C’è chi invoca un ritorno alla lira. Pensa che sia una strada percorribile?
“E’ altamente improbabile tornare alla lira. Azzereremmo gli sforzi di 15 anni. La moneta non è una questione solo italiana, né europea. Ci sono forze fuori alla Ue che spingono affinché l’euro continui ad esistere in quanto alternativa al dollaro. Anche per questo la via da percorrere è un’altra: arrivare agli Stati Uniti d’Europa. Se per emergenza si decidesse di stampare moneta come un evento  sporadico e occasionale se ne può parlare, ma se diventa sistematico significa creare le premesse per distruggere l’intero Paese. Accadrebbe quello che è successo all’Argentina”.

Quali sono le scelte economiche, a suo avviso, che aiuterebbero l’Italia?
“E’ necessario ridefinire la spesa pubblica nel settore sanitario, rivedere la pressione fiscale. E’ essenziale avere una giustizia efficiente, un Paese capace di creare meritocrazia nel settore pubblico, penalizzandolo o incentivandolo attraverso parametri di performance. Non è difficile: il contribuente esprime un giudizio, è parte attiva. Ma non fa comodo alle lobby e la mancanza di trasversalità in politica fa la sua parte. Sono tutti impegnati a cercare voti, non soluzioni per l’Italia”.

Per l’Europa quanto conta l’Italia?
“Molto. L’Italia non verrà lascata a se stessa: significherebbe compromettere l’intera Unione europea. Mario Draghi è una persona in gamba. La Bce farà quello che può per salvarla. Non deve fallire il sistema. Chi lo dice è perché non ha alcun risparmio o è privo di responsabilità sociale. Le ripercussioni sarebbero devastanti”.


La soluzione del governo tecnico di Monti per alcuni ha portato dei benefici, per molti ha peggiorato le cose. Lei critica aspramente il suo operato. Dove ha sbagliato?
“E’ stato un grande fallimento. Monti doveva essere una figura tecnica ma dopo due settimane si era uniformato al modo di fare italiano: tavoli su tavoli di concertazione, incontri politici. E' diventato il solito portavoce di tutte le lobby. Invece, anche con le banche, serviva un altro approccio”.

Una proposta per gestire i rapporti con i cosiddetti “poteri forti”?
“E’ necessario commissariare le quote di proprietà nei gradi gruppi bancari detenute dalle Fondazioni. Le Fondazioni bancarie sono organi di controllo di derivazione parapolitica. Le banche non sono gestite da esperti ma da politici o da persone prestate dalla politica. Serve almeno un istituto nazionale che possa essere controllato dal Governo, per una politica di gestone del credito che passi per finalità internazionali. Ora vengono attuate politiche accondiscendenti nei confronti degli azionisti”.

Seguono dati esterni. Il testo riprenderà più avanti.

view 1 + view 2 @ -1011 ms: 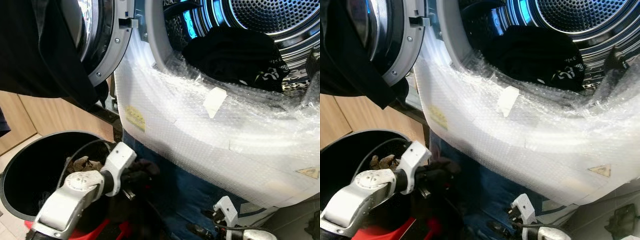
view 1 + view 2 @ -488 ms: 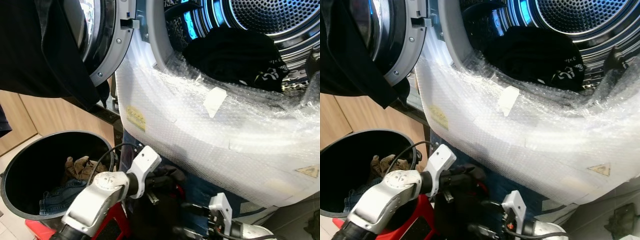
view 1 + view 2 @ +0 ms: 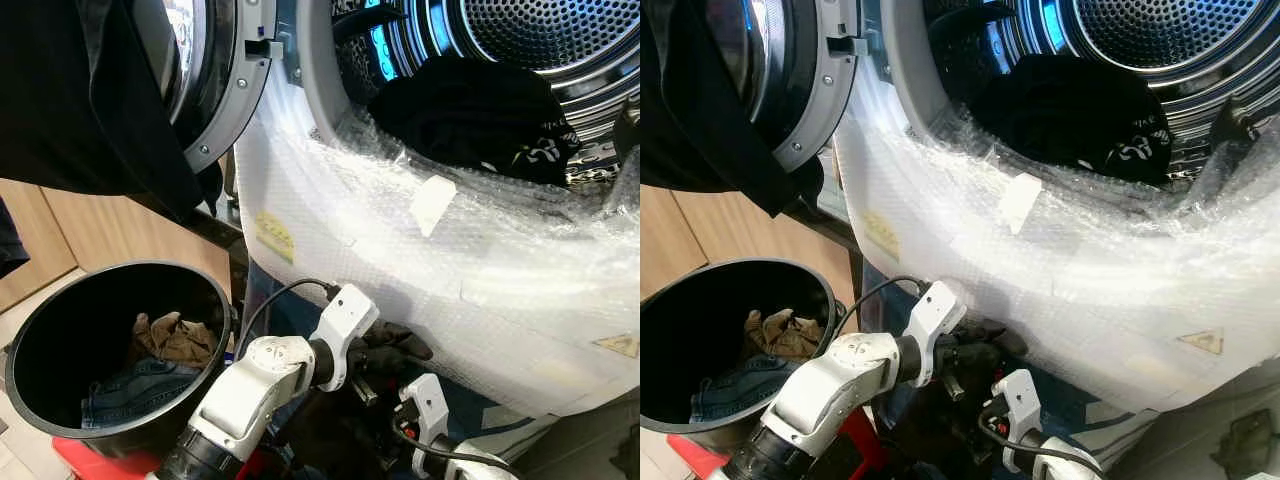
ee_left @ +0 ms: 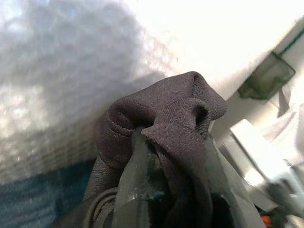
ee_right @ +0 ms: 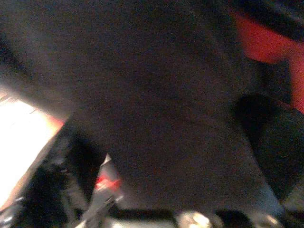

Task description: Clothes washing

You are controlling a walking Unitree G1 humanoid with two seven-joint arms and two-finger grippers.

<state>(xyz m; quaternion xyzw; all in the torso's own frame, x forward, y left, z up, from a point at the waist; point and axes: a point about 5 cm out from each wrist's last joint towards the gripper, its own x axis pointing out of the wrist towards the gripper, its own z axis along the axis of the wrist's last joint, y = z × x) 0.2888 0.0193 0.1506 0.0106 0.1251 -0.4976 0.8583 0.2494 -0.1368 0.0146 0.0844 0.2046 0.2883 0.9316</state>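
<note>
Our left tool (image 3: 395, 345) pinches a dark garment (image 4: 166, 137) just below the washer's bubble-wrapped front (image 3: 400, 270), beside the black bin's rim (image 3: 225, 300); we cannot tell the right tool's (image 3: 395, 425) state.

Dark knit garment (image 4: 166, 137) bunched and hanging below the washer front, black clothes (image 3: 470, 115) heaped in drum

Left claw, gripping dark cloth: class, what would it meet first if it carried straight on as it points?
Probably the bubble-wrapped white front of the washing machine, just beyond the left claw and its dark knitted cloth; depth is unclear.
</note>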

Di politici in grado di fare la differenza non sembra ce ne siano molti.
“No. Devo dire che ci ha provato in parte il movimento di Giannino, “Fare per fermare il declino”. Su alcuni punti le idee erano chiare, su altri meno. Ma è stato un flop. Pensi, c’è un esercito di 3.800.000 tra dipendenti statali e parastatali intoccabili: andare a parlare di loro, di quella fetta, sarebbe come svegliare il cane che dorme. I politici non lo fanno per paura di ripercussioni sul consenso elettorale. E gli operatori, gli economisti, i professionisti, sono tenuti lontano dalla politica proprio per questo. Si preferisce un referente economico di un partito fidato, rispetto a uno capace”.